Potty training your toddler can be a very stressful situation and one which you may think will never come right. You could even be excused for believing your child will grow into an adult and still be wearing nappies simply because he just doesn’t seem to be able to master the potty skill!
Rest assured! For some children the art of transitioning from nappy to potty can take a little longer. But your patience and perseverance with your little one is crucial.
Remember that potty training involves your toddler’s development and he is not choosing to be disobedient when he has an accident. He is just in the process of developing a skill and this takes time, lots of practice and an even bigger dose of patience from you.
Short attention span
Keep in mind that his attention span is short ,so if siblings are causing a distraction, the television is on, if he is hungry or in the middle of playing, he may show no interest at all in using the potty.
Learning to use the potty instead of his nappy – the only way he has ever known before – can be tricky because it is a very different process. Your youngster will have to start learning to recognise his urges and work out how to respond to these in a different way than he is used to. Of course, this involves timing and being able to remove clothing and/or underwear quite quickly.
But no matter how frustrating this time is for you when you feel all you are ever doing is cleaning up his accidents, you have to stay calm and bear in mind that potty training takes practice. Lots of practice!
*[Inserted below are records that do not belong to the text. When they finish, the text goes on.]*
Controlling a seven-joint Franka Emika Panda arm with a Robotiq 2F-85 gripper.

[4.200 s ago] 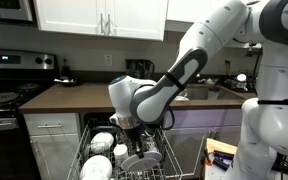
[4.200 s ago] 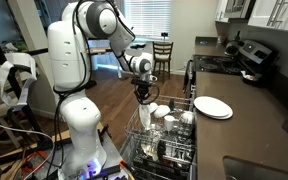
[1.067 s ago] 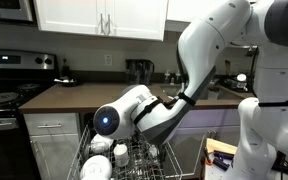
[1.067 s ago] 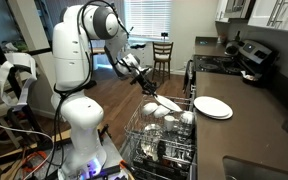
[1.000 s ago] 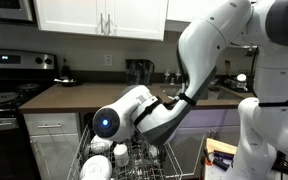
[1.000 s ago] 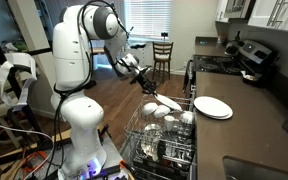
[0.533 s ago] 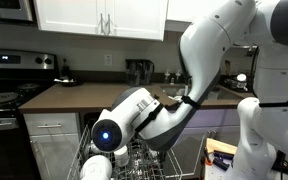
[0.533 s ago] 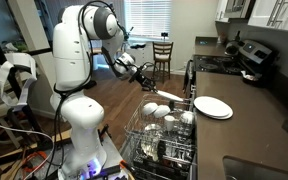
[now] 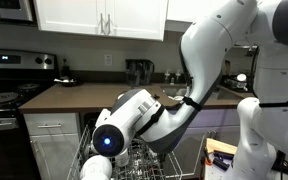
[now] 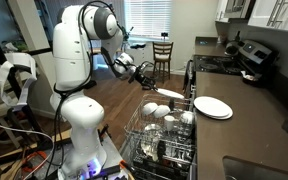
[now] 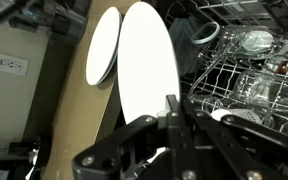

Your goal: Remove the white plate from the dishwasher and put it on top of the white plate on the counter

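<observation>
Wrist view first, Officer: state of the fingers (image 11: 172, 112)?

Narrow, Inspector, clamped on the near rim of the held plate (image 11: 144, 60). The jaws are shut on it.

Location of that plate?

Clear of the dishwasher (image 10: 169, 135). In an exterior view the held plate (image 10: 169, 95) shows almost edge-on, a thin white strip above the rack's near side. It does not touch the wire.

And the target?

The resting plate (image 10: 212, 107) lies flat on the worktop (image 10: 246, 122), apart from the held one, with a gap between them. In the wrist view the resting plate (image 11: 102, 45) sits beyond the held plate and off to one side, partly hidden behind its edge.

Direction from fingers to target?

Roughly along the held plate's own line. It runs out from the fingers toward the worktop, far rim leading, so that rim is nearest the target.

Assessment?

Judged: lift complete, carry under way, stacking not yet done. The move calls for travel outward over the worktop (image 11: 69, 120) until the two discs are concentric, then lowering flat. Risk: the far rim strikes the resting plate first and slides it.
</observation>
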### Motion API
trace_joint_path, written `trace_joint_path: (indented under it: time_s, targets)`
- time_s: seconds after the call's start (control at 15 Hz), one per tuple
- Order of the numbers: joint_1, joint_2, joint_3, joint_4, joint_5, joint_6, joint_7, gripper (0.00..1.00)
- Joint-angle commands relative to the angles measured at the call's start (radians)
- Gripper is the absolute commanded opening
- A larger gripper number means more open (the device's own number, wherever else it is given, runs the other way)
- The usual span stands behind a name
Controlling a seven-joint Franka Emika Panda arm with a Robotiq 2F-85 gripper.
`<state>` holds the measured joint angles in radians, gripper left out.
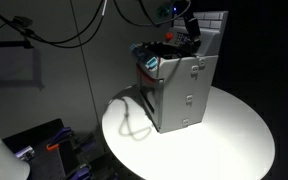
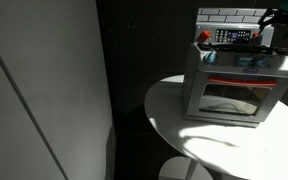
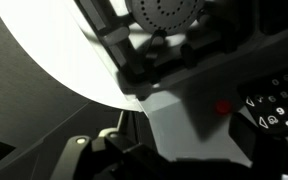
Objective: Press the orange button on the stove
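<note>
The grey toy stove (image 1: 184, 90) stands on a round white table (image 1: 234, 140), with its white brick back panel (image 2: 229, 14) and oven door (image 2: 231, 95) showing. The wrist view is very close to the stove top (image 3: 174, 110). There a small orange-red button (image 3: 222, 107) glows beside a dark panel of white symbols (image 3: 274, 112), and a round burner (image 3: 164, 12) sits at the top. My gripper (image 1: 189, 30) hovers over the stove top near the back panel; it also shows in an exterior view (image 2: 279, 20). Its fingers are dark and blurred, so their state is unclear.
Cables hang behind the stove (image 1: 64, 35). Dark boxes and clutter lie on the floor by the table (image 1: 44, 145). A pale wall panel (image 2: 39, 90) stands beside the table (image 2: 169, 115). The table edge curves close around the stove.
</note>
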<state>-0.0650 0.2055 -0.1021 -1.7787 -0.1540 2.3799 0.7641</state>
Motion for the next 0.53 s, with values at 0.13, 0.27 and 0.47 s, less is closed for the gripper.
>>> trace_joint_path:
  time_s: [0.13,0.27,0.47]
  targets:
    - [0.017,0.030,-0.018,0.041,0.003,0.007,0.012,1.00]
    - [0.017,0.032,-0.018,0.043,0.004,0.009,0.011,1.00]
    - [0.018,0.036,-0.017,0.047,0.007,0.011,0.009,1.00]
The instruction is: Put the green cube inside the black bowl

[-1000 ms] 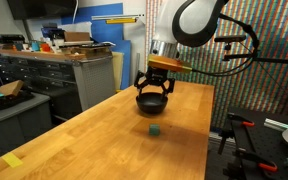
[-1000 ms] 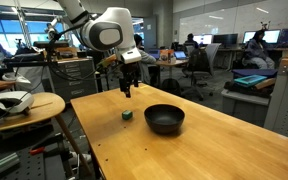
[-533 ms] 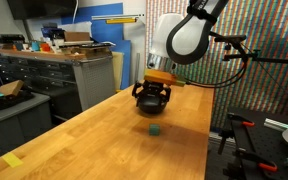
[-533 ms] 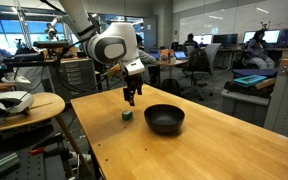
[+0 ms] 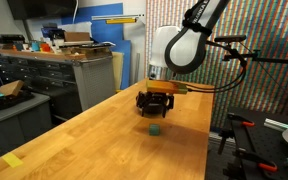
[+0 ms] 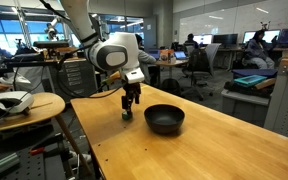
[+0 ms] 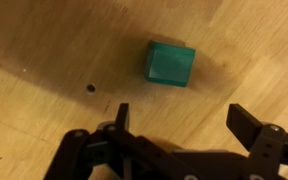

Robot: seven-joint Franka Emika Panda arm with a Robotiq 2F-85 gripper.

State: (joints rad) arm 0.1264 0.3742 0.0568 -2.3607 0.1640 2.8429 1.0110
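Note:
The green cube (image 7: 170,64) lies on the wooden table, just ahead of my open gripper (image 7: 184,118) in the wrist view. In both exterior views the cube (image 5: 156,129) (image 6: 128,115) sits right below the gripper (image 5: 155,106) (image 6: 130,104), which hovers a short way above it with jaws spread and empty. The black bowl (image 6: 164,119) stands on the table beside the cube; in an exterior view it is mostly hidden behind the gripper.
The wooden table (image 5: 104,140) (image 6: 214,145) ends in a near edge close to the cube. A small dark knot (image 7: 91,88) marks the wood. Benches, chairs (image 6: 196,65) and a round side table (image 6: 19,110) stand around.
The gripper has come down toward the green cube over the last second and now hangs close above it. The cube and the bowl have not moved.

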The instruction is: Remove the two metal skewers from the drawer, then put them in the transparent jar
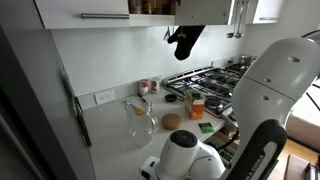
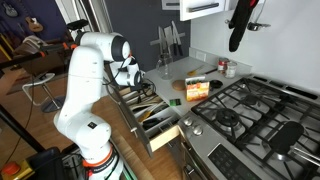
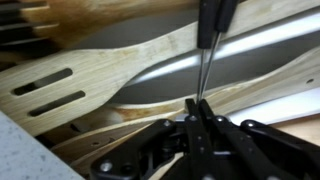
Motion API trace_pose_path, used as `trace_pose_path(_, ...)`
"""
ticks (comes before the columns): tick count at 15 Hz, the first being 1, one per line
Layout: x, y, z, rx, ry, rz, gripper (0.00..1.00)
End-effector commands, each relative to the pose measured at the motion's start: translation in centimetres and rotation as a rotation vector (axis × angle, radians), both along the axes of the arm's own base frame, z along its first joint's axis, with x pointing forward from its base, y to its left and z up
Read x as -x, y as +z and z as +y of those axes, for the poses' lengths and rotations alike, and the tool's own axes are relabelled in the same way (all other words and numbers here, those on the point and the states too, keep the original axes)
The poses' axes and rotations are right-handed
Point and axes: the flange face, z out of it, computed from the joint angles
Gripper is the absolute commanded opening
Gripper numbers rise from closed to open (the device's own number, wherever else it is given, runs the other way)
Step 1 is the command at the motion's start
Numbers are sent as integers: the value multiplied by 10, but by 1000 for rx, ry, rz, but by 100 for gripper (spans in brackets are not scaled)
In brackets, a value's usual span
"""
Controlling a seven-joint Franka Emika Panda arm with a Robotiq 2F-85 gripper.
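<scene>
The claw [image 3: 197,110] is gripping one thin metal skewer [image 3: 203,65] between its closed fingertips, inside the open drawer [image 2: 160,130]. The metal skewer is crossing over wooden spatulas [image 3: 90,75] lying in the drawer. A second skewer cannot be distinguished. The transparent jar [image 1: 143,120] is standing on the surface [image 1: 110,135], outside the drawer.
</scene>
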Motion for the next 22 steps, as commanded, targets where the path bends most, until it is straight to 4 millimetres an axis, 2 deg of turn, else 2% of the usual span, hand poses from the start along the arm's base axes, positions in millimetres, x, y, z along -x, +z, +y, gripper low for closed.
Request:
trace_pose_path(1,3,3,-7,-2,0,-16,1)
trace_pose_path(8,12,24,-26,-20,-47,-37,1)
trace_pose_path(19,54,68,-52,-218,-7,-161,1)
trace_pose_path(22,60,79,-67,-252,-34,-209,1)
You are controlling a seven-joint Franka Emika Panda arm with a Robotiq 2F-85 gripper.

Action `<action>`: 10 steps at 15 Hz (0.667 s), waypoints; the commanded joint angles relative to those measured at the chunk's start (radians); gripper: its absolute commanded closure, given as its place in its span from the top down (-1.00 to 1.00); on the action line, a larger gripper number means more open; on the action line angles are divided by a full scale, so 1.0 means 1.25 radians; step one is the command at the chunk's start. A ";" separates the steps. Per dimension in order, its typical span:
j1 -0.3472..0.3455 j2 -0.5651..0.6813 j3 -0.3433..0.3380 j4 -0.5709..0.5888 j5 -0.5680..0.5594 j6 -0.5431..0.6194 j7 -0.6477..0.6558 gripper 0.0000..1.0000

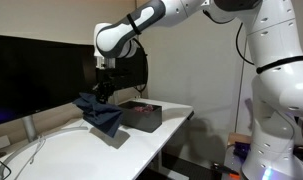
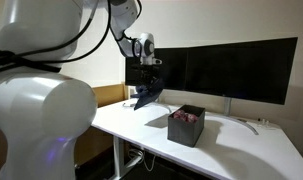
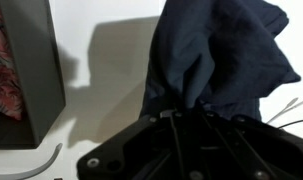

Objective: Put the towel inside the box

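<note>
Closest to the wrist camera: black gripper (image 3: pixel 181 112), clamped tight on a bunched dark blue towel (image 3: pixel 221 55). Seen in both exterior views hanging from the fingers over the white table (image 1: pixel 61 150), just beside the open dark box (image 1: pixel 143 115), not over it. Cannot tell whether the lowest fold touches the tabletop. Inside the box, reddish patterned fabric (image 3: pixel 3 70). Behind, a dark monitor (image 2: pixel 231 65).

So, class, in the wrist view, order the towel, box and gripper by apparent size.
1. dark blue towel
2. gripper
3. box, cut off by the frame edge
Nearness to the camera enlarges the first two.
</note>
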 commanded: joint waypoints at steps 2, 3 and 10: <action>-0.039 -0.107 0.005 -0.136 0.009 0.053 -0.015 -0.95; -0.046 -0.116 0.003 -0.145 0.009 0.055 -0.019 -0.95; -0.111 -0.135 -0.022 -0.159 0.020 0.064 -0.063 -0.95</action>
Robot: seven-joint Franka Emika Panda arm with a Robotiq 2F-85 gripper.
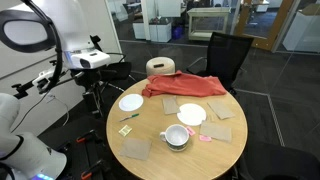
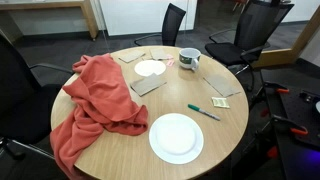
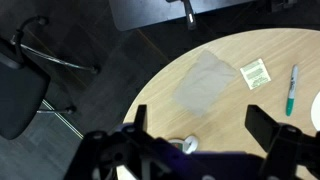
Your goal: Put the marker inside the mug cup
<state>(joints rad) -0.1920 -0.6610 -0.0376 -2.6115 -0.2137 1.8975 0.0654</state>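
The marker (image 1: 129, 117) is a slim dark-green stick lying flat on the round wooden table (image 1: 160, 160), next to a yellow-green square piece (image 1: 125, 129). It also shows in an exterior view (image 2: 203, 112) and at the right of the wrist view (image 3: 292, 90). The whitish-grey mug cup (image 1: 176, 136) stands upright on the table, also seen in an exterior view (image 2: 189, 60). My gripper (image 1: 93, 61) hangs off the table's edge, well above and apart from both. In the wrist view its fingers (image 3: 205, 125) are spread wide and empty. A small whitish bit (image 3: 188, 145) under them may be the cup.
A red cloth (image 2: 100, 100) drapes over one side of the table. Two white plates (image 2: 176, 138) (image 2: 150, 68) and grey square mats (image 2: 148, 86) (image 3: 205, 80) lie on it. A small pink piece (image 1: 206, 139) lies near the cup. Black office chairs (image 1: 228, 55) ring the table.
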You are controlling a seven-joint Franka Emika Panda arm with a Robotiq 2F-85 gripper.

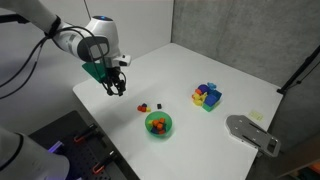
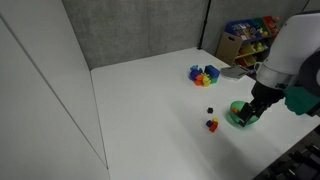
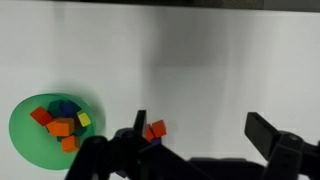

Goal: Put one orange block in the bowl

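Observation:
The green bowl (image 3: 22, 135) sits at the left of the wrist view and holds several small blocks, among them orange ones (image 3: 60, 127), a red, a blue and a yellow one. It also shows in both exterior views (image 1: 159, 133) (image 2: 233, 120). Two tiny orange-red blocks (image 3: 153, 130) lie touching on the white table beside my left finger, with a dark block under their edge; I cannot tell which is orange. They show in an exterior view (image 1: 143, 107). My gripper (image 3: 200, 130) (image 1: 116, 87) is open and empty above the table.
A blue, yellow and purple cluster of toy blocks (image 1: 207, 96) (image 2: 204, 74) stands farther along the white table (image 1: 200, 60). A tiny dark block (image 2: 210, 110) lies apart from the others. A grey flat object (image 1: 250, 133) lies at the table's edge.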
Punishment is not the answer
Punishment is not the solution as the child is not being naughty. So sending him to the naughty corner, or not letting him have a treat or watch his favourite television programme will not get results and besides, it is totally inappropriate!
The key lies in boosting his confidence. When he does use the potty or even tries to, make sure you encourage him and do not show anger or frustration when he doesn’t get it right. Comment on his accident and get him to help you clean up the mess and himself.
When he is trying to use the potty ensure you speak in a calm voice to help him to relax, giving him reassurance should he need help.
Keep in mind that this is a difficult time for your toddler as well as a very stressful one. Try to keep things as calm as possible. If your child feels undue pressure for him to perform in a potty this could even lead to constipation caused by “potty stress”. This can be very painful for him and can lead to some emotional setbacks related directly to potty training.
Regular practice sessions
Most moms who have been through the potty training process with a toddler will tell you that they believe there is not really a specific method that works better than others. But the one that more easily fits into their busy schedules is to hold regular practice sessions, even if your child feels he has no urge to go. Praising the child when he does use the potty will go far in building his self-confidence in this area and encouraging him to start being aware of his urges which is the first step.
Although this process is a gradual one it can be beneficial because your child will have less accidents because he keeps his nappy on and he learns the transition from nappy to potty in one step.
Just bear in mind it is a process which takes lots of time.